[Records drawn from a dataset]
>>>>
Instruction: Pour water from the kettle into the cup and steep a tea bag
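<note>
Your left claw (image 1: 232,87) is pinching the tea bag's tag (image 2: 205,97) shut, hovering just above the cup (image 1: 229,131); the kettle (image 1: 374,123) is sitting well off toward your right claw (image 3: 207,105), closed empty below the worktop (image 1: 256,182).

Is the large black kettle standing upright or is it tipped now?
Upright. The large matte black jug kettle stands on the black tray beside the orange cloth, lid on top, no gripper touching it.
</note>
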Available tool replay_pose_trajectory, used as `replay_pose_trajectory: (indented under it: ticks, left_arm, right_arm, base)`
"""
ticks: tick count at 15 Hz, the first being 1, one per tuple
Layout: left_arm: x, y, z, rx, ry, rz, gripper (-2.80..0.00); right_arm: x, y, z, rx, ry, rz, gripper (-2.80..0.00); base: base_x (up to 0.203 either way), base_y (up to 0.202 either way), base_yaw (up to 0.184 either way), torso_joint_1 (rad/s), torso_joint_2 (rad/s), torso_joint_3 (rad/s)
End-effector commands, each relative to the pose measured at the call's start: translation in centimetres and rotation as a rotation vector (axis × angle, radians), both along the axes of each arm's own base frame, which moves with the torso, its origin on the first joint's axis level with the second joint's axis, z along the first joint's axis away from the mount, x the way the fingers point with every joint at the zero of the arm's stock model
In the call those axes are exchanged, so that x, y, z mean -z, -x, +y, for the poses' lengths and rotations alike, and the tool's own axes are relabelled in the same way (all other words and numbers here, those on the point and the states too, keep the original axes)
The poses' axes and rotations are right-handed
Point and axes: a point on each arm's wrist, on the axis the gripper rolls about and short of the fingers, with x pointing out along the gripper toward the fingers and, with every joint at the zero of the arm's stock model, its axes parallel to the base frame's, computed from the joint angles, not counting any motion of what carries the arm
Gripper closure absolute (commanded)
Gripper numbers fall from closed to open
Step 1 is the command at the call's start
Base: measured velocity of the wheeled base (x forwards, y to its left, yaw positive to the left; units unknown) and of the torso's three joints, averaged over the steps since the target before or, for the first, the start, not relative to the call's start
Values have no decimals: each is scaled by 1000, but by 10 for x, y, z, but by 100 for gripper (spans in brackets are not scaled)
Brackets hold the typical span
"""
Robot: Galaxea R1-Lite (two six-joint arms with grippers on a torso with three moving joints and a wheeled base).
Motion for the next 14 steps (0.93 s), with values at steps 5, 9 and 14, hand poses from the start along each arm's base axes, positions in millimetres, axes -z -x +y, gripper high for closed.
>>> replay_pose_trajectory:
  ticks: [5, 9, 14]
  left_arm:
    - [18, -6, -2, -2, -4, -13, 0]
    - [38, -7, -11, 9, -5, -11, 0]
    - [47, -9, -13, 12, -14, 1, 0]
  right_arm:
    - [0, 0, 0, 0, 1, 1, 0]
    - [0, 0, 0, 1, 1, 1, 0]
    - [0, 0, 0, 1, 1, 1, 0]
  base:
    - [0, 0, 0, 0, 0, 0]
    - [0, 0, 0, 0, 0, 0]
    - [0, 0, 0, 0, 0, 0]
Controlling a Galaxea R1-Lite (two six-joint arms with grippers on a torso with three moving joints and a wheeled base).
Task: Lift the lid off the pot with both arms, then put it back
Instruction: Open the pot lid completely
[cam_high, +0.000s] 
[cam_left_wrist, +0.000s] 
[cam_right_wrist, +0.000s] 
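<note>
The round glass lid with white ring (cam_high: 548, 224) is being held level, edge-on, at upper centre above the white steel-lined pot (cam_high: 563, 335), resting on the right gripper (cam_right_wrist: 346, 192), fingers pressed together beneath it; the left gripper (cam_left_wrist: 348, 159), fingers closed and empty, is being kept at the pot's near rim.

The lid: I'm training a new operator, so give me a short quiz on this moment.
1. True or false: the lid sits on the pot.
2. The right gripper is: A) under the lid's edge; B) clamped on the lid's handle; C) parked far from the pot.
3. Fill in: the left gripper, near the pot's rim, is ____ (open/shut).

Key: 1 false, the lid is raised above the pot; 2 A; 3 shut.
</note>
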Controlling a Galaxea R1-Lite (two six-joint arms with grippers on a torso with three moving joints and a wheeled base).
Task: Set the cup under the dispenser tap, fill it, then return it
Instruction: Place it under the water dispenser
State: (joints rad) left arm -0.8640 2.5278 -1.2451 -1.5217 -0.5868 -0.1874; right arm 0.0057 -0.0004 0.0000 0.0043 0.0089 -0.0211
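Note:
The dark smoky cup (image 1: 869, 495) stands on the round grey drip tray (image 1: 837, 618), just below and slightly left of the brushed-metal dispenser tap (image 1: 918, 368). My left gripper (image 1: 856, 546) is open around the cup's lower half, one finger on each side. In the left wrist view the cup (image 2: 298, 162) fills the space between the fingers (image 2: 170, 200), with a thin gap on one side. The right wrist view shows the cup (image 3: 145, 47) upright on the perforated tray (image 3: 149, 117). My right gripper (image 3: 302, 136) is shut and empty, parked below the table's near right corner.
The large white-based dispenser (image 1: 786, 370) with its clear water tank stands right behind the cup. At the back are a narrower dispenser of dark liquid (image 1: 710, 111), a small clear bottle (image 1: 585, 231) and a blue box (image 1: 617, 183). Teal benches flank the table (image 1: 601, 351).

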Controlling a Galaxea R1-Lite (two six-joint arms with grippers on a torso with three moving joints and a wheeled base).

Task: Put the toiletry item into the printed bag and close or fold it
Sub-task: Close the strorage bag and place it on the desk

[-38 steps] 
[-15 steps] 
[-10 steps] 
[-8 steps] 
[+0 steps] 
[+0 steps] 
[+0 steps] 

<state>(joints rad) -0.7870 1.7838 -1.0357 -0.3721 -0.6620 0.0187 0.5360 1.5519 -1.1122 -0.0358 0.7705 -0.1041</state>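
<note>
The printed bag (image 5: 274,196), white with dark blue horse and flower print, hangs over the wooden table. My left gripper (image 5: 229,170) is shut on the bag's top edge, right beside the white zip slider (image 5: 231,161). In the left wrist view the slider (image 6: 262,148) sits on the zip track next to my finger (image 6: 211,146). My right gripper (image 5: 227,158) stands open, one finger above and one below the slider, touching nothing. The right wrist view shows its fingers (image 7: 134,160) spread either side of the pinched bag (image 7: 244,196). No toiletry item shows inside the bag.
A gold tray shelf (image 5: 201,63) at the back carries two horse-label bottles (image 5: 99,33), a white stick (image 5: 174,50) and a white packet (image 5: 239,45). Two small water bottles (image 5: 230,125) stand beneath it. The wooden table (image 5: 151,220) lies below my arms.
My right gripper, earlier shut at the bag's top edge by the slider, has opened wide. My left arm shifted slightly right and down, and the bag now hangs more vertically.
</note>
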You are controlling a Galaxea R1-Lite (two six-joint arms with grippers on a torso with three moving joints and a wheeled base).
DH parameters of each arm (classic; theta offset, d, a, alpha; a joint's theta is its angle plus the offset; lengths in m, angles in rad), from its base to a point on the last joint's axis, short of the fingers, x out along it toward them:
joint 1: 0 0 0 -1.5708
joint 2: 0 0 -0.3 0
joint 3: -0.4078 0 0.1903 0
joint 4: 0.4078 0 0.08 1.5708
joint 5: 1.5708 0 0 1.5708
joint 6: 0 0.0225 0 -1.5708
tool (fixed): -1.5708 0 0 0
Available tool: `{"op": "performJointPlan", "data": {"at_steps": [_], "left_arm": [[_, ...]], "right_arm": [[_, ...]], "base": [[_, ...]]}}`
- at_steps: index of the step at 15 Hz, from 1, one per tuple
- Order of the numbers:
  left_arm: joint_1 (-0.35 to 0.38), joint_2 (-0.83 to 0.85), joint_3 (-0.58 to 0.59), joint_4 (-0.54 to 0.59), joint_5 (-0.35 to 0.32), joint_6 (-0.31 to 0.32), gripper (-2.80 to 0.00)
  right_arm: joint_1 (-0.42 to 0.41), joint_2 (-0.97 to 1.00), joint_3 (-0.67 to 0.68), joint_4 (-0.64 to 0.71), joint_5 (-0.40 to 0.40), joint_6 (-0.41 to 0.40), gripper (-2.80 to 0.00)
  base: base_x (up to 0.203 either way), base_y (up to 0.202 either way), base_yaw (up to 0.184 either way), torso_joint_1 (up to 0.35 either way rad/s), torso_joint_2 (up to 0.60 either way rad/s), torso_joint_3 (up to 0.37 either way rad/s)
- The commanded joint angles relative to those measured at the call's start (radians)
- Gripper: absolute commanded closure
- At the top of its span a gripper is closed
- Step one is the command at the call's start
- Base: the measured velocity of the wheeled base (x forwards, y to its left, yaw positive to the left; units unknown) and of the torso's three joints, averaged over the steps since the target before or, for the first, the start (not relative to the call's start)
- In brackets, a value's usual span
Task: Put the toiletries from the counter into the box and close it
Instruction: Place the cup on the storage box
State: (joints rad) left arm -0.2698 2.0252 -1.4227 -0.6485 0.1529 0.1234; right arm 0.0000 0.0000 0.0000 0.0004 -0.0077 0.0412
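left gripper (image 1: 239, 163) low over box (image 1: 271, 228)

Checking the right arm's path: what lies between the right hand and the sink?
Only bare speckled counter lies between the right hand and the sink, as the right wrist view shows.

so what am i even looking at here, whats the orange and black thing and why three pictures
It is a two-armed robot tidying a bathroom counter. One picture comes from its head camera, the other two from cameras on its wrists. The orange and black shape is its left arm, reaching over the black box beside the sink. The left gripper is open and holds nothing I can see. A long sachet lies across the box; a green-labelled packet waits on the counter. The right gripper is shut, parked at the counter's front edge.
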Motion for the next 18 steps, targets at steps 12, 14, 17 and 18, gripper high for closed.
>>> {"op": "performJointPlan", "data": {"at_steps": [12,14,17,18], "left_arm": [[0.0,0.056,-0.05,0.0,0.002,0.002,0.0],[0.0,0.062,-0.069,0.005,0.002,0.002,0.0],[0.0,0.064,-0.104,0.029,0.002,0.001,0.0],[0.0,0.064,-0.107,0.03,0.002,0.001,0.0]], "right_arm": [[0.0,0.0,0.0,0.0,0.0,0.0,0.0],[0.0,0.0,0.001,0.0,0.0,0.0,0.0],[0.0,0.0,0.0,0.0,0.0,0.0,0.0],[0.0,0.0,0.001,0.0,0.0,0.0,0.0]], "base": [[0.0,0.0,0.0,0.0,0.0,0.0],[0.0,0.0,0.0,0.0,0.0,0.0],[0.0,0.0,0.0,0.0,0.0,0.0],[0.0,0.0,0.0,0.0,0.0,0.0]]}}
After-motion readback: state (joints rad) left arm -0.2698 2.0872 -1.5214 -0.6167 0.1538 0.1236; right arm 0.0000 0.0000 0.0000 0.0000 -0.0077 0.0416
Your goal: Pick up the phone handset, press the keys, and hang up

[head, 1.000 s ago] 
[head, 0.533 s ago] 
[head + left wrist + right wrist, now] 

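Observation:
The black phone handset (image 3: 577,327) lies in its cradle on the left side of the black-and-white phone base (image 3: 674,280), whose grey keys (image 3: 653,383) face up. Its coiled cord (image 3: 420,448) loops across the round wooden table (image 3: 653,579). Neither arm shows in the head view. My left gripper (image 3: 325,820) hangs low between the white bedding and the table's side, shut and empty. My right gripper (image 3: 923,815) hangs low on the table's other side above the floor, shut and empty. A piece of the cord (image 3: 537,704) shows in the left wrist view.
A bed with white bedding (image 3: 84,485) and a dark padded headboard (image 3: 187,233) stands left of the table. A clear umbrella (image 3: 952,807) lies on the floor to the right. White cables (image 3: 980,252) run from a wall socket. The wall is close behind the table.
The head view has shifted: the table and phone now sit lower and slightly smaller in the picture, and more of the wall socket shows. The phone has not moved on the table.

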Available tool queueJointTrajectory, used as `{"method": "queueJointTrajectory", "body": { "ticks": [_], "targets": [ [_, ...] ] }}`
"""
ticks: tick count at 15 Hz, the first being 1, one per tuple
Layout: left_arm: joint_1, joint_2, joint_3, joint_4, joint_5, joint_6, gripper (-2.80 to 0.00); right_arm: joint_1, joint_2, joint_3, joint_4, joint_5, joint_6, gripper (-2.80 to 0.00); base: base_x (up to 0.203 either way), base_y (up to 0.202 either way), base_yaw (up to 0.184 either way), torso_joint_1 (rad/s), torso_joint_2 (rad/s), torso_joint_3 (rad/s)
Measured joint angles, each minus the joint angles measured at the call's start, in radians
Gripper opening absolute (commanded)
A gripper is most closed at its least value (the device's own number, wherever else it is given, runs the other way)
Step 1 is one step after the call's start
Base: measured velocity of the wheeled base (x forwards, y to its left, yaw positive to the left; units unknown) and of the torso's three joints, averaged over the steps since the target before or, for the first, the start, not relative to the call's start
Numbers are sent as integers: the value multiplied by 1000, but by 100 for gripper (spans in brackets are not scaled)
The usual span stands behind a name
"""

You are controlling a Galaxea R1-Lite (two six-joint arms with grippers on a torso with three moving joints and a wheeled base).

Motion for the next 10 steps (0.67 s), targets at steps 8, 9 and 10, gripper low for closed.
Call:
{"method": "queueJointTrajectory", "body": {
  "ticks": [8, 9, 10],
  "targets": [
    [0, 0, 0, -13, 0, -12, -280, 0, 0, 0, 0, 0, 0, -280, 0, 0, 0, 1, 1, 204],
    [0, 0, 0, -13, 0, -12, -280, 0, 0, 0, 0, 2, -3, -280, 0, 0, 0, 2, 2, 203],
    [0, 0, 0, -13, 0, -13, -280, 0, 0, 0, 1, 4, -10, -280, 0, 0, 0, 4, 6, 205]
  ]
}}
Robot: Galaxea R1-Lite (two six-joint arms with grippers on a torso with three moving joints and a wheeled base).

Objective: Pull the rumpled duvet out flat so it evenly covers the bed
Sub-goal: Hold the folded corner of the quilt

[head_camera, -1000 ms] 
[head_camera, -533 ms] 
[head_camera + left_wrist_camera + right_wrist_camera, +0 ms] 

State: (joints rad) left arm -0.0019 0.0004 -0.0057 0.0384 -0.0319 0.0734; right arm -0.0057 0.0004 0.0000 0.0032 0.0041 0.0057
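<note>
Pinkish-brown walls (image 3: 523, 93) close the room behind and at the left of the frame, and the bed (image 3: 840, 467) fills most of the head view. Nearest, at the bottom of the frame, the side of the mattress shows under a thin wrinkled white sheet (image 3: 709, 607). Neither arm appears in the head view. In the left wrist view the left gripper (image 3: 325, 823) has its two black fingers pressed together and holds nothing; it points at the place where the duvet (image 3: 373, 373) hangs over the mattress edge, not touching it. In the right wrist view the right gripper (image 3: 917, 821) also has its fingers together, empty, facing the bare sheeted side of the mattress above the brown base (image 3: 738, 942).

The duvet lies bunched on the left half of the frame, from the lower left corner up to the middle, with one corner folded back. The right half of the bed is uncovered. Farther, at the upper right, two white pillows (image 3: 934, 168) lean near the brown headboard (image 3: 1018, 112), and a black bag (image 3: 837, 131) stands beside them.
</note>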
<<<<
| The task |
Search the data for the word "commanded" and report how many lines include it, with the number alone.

| The completed task |
4